HD 60863

Observation data Epoch J2000 Equinox ICRS
- Constellation: Puppis
- Right ascension: 07^{h} 35^{m} 22.89366^{s}
- Declination: −28° 22′ 09.5735″
- Apparent magnitude (V): 4.65

Characteristics
- Evolutionary stage: main sequence
- Spectral type: B8V
- U−B color index: −0.43
- B−V color index: −0.12

Astrometry
- Radial velocity (R_{v}): +3.30 km/s
- Proper motion (μ): RA: −65.93 mas/yr Dec.: −19.73 mas/yr
- Parallax (π): 14.72±0.67 mas
- Distance: 220 ± 10 ly (68 ± 3 pc)
- Absolute magnitude (M_{V}): 0.46

Details

A
- Mass: 3.1±0.1 M_{☉}
- Radius: 2.4 R_{☉}
- Luminosity: 120 L_{☉}
- Surface gravity (log g): 4.29 cgs
- Temperature: 12,680 K
- Rotational velocity (v sin i): 203 km/s
- Age: 110+50 −20 Myr

B
- Mass: 0.58+0.0 −0.3 M_{☉}
- Radius: 0.54 R_{☉}
- Temperature: 4,000 K
- Other designations: p Puppis, CD−28°4566, CCDM J07354-2823A, GC 10178, GSC 06551-03461, HIP 36917, HR 2922, HD 60863, SAO 174058, WDS J07354-2822A

Database references
- SIMBAD: data

= HD 60863 =

Star in the constellation Puppis

p Puppis (HD 60863) is a star system the constellation Puppis. This system consists of a B8V (blue main-sequence) star and a secondary star at 7.4 AU, much smaller than the primary, as well as farther companions. Its apparent magnitude is 4.65 and it is approximately 222 light years away based on parallax.

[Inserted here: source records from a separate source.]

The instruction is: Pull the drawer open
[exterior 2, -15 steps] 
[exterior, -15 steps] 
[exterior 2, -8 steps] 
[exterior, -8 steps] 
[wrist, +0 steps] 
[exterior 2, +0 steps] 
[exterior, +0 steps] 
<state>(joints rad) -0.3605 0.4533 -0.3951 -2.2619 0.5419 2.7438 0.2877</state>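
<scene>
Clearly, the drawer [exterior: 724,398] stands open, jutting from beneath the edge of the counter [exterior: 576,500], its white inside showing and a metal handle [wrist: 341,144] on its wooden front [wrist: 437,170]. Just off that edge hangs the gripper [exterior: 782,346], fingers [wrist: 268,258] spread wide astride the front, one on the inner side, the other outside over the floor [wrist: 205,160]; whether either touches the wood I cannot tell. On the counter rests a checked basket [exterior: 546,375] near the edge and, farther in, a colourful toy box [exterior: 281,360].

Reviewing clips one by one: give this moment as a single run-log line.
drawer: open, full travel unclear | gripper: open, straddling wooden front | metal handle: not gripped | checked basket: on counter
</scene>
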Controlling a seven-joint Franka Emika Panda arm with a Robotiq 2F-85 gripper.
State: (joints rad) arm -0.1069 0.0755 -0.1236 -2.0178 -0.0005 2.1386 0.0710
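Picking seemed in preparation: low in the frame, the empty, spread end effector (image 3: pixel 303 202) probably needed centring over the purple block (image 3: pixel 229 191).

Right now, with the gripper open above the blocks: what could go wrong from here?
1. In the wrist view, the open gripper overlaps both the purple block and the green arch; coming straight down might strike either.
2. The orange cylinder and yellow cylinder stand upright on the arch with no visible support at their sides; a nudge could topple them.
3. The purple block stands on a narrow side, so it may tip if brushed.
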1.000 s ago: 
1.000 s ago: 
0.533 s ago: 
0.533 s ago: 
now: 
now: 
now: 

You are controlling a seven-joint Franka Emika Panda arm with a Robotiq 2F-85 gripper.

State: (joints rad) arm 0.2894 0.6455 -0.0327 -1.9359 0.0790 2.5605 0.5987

In addition to the inner pair, there are the distant companions HIP 36890, at apparent magnitude 7.83 and projected separation of 38,700 AU, which is itself an astrometric binary, and a faint white dwarf at a distance of 1,300 AU. This make p Puppis a five-star system.